Obviously, you need to consider friction between gravel and jacket. The pipe wants to elongate under temperature increase and pressure, and the friction forces (force per length) want to prevent that. As you have a "sandwich" system with three interfaces ( gravel-jacket; jacket-insulation; insulation-pipe), you need to establish the weakest link first to check whether the friction forces can make it all the way to the pipe, or whether failure (=slippage) will occur at any one interface.

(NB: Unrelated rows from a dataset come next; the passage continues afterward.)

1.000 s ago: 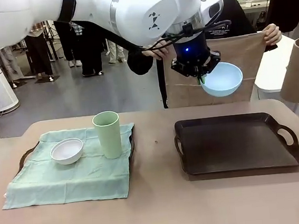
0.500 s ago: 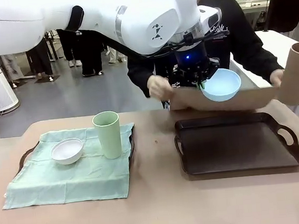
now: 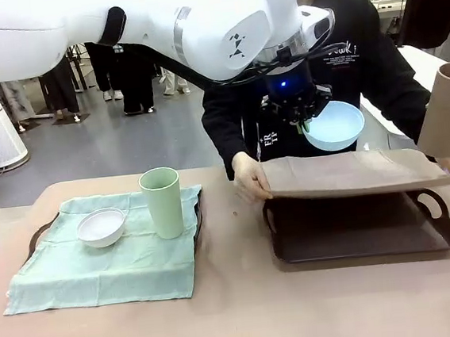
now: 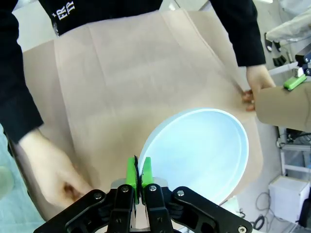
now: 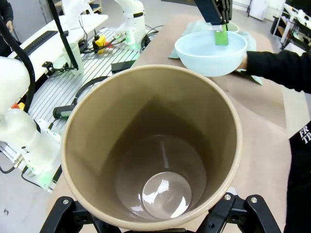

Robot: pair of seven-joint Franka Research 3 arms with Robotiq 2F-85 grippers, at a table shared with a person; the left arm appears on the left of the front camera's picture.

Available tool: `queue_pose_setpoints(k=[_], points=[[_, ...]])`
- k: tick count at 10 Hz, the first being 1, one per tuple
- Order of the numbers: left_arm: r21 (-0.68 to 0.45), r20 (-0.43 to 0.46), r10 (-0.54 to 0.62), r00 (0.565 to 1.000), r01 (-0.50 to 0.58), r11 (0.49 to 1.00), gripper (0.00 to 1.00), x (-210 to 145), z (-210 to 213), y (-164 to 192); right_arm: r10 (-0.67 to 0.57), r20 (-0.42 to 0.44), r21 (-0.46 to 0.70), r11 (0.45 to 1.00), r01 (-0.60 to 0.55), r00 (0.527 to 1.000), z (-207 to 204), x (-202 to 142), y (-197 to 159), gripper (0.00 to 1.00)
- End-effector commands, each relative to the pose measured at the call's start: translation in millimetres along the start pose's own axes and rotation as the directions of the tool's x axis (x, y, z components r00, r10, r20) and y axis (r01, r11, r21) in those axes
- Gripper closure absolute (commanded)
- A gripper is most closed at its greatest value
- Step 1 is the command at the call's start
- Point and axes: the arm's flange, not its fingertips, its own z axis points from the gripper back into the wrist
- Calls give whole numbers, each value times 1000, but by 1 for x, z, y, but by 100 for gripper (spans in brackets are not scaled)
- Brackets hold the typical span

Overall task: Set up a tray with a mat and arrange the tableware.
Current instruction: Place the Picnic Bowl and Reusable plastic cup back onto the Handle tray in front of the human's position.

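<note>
Across beige surface [image 3: 239,310]: tan mat [image 3: 353,174] held flat by person's hands [image 3: 250,180] just above dark tray [image 3: 447,236]. Left pincer [image 3: 304,122] clamped on light blue bowl [image 3: 333,125] rim, hovering directly over mat's far edge, nearer than right pincer [image 5: 155,228], wrapped wide around tan-brown cup [image 3: 447,110] off tray's right end. Placed already on green cloth [image 3: 99,268]: white bowl [image 3: 101,227], pale green cup [image 3: 162,202].

Smooth glossy light blue bowl [image 3: 333,125], smooth tan cup [image 5: 150,148] with shiny inside bottom, matt brown cloth mat [image 3: 353,174] with fold creases, soft wrinkled green cloth [image 3: 106,255], dark matt tray [image 3: 364,227], matt worktop [image 3: 239,310], glossy white bowl [image 3: 101,227]
</note>
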Motion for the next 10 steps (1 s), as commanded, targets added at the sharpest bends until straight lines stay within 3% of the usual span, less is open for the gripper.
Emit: queue_pose_setpoints(k=[1,10], points=[[-7,9,-3,1000,3,1000,100,0,2,1,11,5,2,1000,-11,1000,2,1,-1,85],[-7,9,-3,1000,3,1000,100,0,2,1,11,5,2,1000,-11,1000,2,1,-1,85]])
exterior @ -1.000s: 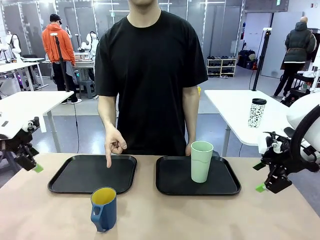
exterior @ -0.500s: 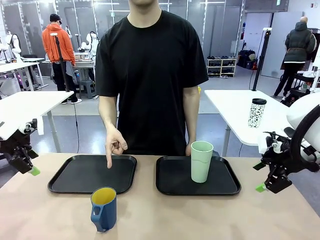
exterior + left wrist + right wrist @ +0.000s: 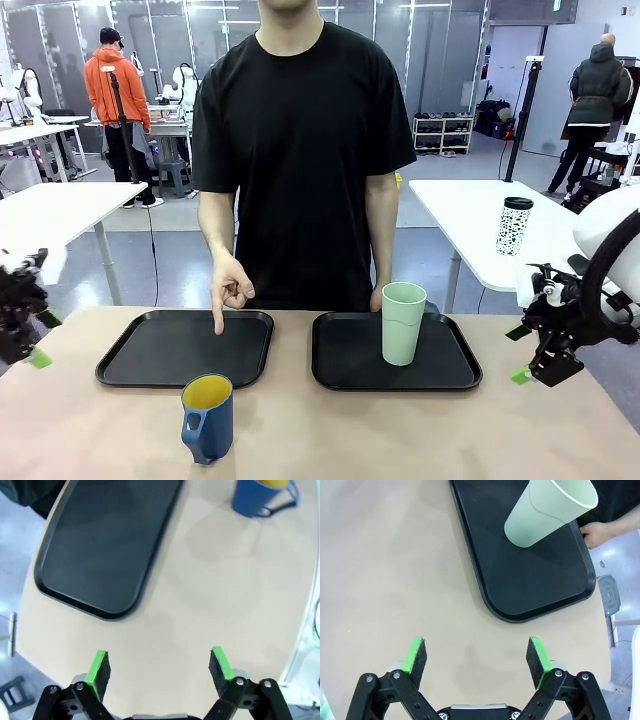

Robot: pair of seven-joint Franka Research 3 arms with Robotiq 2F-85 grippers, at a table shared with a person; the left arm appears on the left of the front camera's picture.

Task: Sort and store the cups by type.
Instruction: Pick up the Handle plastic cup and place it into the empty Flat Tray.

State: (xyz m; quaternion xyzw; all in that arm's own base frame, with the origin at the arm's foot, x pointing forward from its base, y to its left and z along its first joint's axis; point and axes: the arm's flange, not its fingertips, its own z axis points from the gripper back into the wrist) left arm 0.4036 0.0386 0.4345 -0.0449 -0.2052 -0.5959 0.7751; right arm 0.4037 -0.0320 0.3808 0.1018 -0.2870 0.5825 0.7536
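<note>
Front view: the mint tumbler [image 3: 403,322] stands on the right tray [image 3: 350,375]. The blue mug [image 3: 208,417] sits on the bench [image 3: 330,435] near its near edge, just before the left tray [image 3: 150,360], where a person's hand [image 3: 230,288] points. Left wrist view: the left gripper [image 3: 159,654] is wide and empty over the bench. Right wrist view: the right gripper [image 3: 476,642] is wide and empty.

A tall, pale mint-green handleless tumbler [image 3: 403,322] is seen standing upright, mouth up, on the right-hand black tray [image 3: 345,372]. A shorter dark-blue mug [image 3: 208,417] with a yellow inside is set upright on the bare tabletop [image 3: 400,430], just at 6 o'clock of the left-hand black tray [image 3: 150,355], its handle turned toward 7 o'clock. The tumbler is found at 2 o'clock from the mug, well apart.
</note>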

Assuming that the interfaces are strong enough to transfer the friction forces and that the accumulated friction forces (force per length x length of straight line) fully restrain the pipe, you can now check whether the pipe wall thickness is sufficient to take the combined longitudinal plus hoop stress. B31.11, para 1119.6.4(b) describes the relevant equation. This is a hand calculation. Adjust the pipe wall if required.
Now you may start the CAESAR model. You only need to model the pipe bends to the virtual anchor lengths on each side, because the fully restraint straight sections were qualified earlier by the hand calculation.
I would not use the underground modeler because it requires the input of biaxial spring values for horizontal restraints, which in your case represent static and dynamic friction between gravel and jacket, and where will you get that from? Rather, model the pipe as being supported at short intervals (say, every 5m) and add the friction coefficent between jacket and gravel. Of course, you may ignore the sustained stress calculation because there are no bending moments due to weight.
Check the stress at the bends in accordance with B31.11, 1119.6.4(c) and that's it. You will likely find that:
- you need 5D bends rather than elbows to reduce the SIFs,
- the displacements at the bends are large
- bends with angles below 60 deg are overstressed and require anchors
Check the settings in CAESAR to ensure suitability for pipeline analysis (Bourdon effect ON, hoop stress calculated for OD, etc.). Do not use the "corroded wall thickness fields but just run new pipe wall and corroded thickness in separate models because there is a bug in CAESAR in the stress calculations.
It should take you about 100 hours to do the job, including report. Happy analyzing!